### Description of the task
Print all of the data exactly.

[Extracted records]
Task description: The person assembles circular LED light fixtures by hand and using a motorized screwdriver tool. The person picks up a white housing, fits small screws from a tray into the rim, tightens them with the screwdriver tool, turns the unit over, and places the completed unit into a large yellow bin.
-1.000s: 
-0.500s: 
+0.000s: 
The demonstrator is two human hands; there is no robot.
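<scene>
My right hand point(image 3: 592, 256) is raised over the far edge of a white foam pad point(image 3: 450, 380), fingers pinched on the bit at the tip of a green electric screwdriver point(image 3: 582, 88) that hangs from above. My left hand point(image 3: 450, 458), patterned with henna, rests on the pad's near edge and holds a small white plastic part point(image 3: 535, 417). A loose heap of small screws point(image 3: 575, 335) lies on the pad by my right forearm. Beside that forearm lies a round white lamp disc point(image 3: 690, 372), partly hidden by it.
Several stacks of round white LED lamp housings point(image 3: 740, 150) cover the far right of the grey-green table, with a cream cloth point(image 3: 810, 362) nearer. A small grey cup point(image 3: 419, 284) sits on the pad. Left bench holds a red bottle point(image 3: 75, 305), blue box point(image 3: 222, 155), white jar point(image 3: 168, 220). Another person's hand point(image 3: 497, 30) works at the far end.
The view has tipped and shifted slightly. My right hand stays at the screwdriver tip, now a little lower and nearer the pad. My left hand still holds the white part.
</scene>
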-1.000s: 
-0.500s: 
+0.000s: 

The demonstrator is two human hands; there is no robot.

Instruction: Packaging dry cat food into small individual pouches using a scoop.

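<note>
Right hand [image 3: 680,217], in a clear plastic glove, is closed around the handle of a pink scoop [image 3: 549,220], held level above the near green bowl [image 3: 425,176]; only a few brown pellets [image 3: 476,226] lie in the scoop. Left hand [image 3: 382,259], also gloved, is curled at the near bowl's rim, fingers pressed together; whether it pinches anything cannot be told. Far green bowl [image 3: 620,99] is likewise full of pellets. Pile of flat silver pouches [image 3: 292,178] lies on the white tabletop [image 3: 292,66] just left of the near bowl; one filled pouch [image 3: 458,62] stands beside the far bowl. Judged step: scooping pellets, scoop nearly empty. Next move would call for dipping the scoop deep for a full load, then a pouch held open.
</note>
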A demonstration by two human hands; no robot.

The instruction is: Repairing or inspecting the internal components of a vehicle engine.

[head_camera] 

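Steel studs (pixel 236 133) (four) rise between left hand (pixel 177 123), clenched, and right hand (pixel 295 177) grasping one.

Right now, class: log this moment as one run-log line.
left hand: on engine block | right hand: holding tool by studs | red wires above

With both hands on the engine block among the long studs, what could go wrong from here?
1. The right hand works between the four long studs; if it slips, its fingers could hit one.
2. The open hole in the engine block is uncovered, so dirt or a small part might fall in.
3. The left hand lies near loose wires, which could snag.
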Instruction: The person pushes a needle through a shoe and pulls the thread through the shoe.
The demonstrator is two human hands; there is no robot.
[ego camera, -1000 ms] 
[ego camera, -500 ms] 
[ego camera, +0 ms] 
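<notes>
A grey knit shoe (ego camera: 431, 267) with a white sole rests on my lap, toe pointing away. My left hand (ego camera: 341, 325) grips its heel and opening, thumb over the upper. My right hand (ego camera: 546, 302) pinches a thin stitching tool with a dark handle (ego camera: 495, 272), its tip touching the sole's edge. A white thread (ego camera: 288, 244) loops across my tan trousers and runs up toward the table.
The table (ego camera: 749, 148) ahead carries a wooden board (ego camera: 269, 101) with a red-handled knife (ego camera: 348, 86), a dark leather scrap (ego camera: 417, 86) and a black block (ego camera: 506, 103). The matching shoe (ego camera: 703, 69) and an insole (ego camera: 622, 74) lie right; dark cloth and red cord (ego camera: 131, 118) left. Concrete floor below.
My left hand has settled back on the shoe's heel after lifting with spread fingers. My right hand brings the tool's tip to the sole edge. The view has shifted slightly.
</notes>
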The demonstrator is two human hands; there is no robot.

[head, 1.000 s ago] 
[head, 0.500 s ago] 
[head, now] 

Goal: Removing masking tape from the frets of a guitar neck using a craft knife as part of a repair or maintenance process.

### The answer
Task description: The person assembles circular LED light fixtures by hand and using a motorized screwdriver tool. The person picks up a white housing, fits small screws from a tray into the rim, tightens them with the screwdriver tool, turns the unit over, and places the completed unit into a large yellow bin.
-1.000s: 
-0.500s: 
+0.000s: 
The demonstrator is two human hands; there is no robot.
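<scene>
My right hand point(image 3: 592, 256) is raised over the far edge of a white foam pad point(image 3: 450, 380), fingers pinched on the bit at the tip of a green electric screwdriver point(image 3: 582, 88) that hangs from above. My left hand point(image 3: 450, 458), patterned with henna, rests on the pad's near edge and holds a small white plastic part point(image 3: 535, 417). A loose heap of small screws point(image 3: 575, 335) lies on the pad by my right forearm. Beside that forearm lies a round white lamp disc point(image 3: 690, 372), partly hidden by it.
Several stacks of round white LED lamp housings point(image 3: 740, 150) cover the far right of the grey-green table, with a cream cloth point(image 3: 810, 362) nearer. A small grey cup point(image 3: 419, 284) sits on the pad. Left bench holds a red bottle point(image 3: 75, 305), blue box point(image 3: 222, 155), white jar point(image 3: 168, 220). Another person's hand point(image 3: 497, 30) works at the far end.
The view has tipped and shifted slightly. My right hand stays at the screwdriver tip, now a little lower and nearer the pad. My left hand still holds the white part.
</scene>
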-1.000s: 
-0.500s: 
+0.000s: 

The demonstrator is two human hands; there is no robot.

Instruction: Packaging dry cat food into small individual pouches using a scoop.

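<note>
Right hand [image 3: 680,217], in a clear plastic glove, is closed around the handle of a pink scoop [image 3: 549,220], held level above the near green bowl [image 3: 425,176]; only a few brown pellets [image 3: 476,226] lie in the scoop. Left hand [image 3: 382,259], also gloved, is curled at the near bowl's rim, fingers pressed together; whether it pinches anything cannot be told. Far green bowl [image 3: 620,99] is likewise full of pellets. Pile of flat silver pouches [image 3: 292,178] lies on the white tabletop [image 3: 292,66] just left of the near bowl; one filled pouch [image 3: 458,62] stands beside the far bowl. Judged step: scooping pellets, scoop nearly empty. Next move would call for dipping the scoop deep for a full load, then a pouch held open.
</note>
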A demonstration by two human hands; no robot.

The instruction is: Repairing or inspecting the internal components of a vehicle engine.

[head_camera] 

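Steel studs (pixel 236 133) (four) rise between left hand (pixel 177 123), clenched, and right hand (pixel 295 177) grasping one.

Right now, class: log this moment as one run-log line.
left hand: on engine block | right hand: holding tool by studs | red wires above

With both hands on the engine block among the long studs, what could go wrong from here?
1. The right hand works between the four long studs; if it slips, its fingers could hit one.
2. The open hole in the engine block is uncovered, so dirt or a small part might fall in.
3. The left hand lies near loose wires, which could snag.
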Instruction: The person pushes a needle through a shoe and pulls the thread through the shoe.
The demonstrator is two human hands; there is no robot.
[ego camera, -1000 ms] 
[ego camera, -500 ms] 
[ego camera, +0 ms] 
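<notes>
A grey knit shoe (ego camera: 431, 267) with a white sole rests on my lap, toe pointing away. My left hand (ego camera: 341, 325) grips its heel and opening, thumb over the upper. My right hand (ego camera: 546, 302) pinches a thin stitching tool with a dark handle (ego camera: 495, 272), its tip touching the sole's edge. A white thread (ego camera: 288, 244) loops across my tan trousers and runs up toward the table.
The table (ego camera: 749, 148) ahead carries a wooden board (ego camera: 269, 101) with a red-handled knife (ego camera: 348, 86), a dark leather scrap (ego camera: 417, 86) and a black block (ego camera: 506, 103). The matching shoe (ego camera: 703, 69) and an insole (ego camera: 622, 74) lie right; dark cloth and red cord (ego camera: 131, 118) left. Concrete floor below.
My left hand has settled back on the shoe's heel after lifting with spread fingers. My right hand brings the tool's tip to the sole edge. The view has shifted slightly.
</notes>
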The demonstrator is two human hands; there is no robot.

[head, 1.000 s ago] 
[head, 0.500 s ago] 
[head, now] 

Goal: Removing masking tape from the frets of a guitar neck using a craft knife as part of a repair or maintenance process.

The reply is now complete.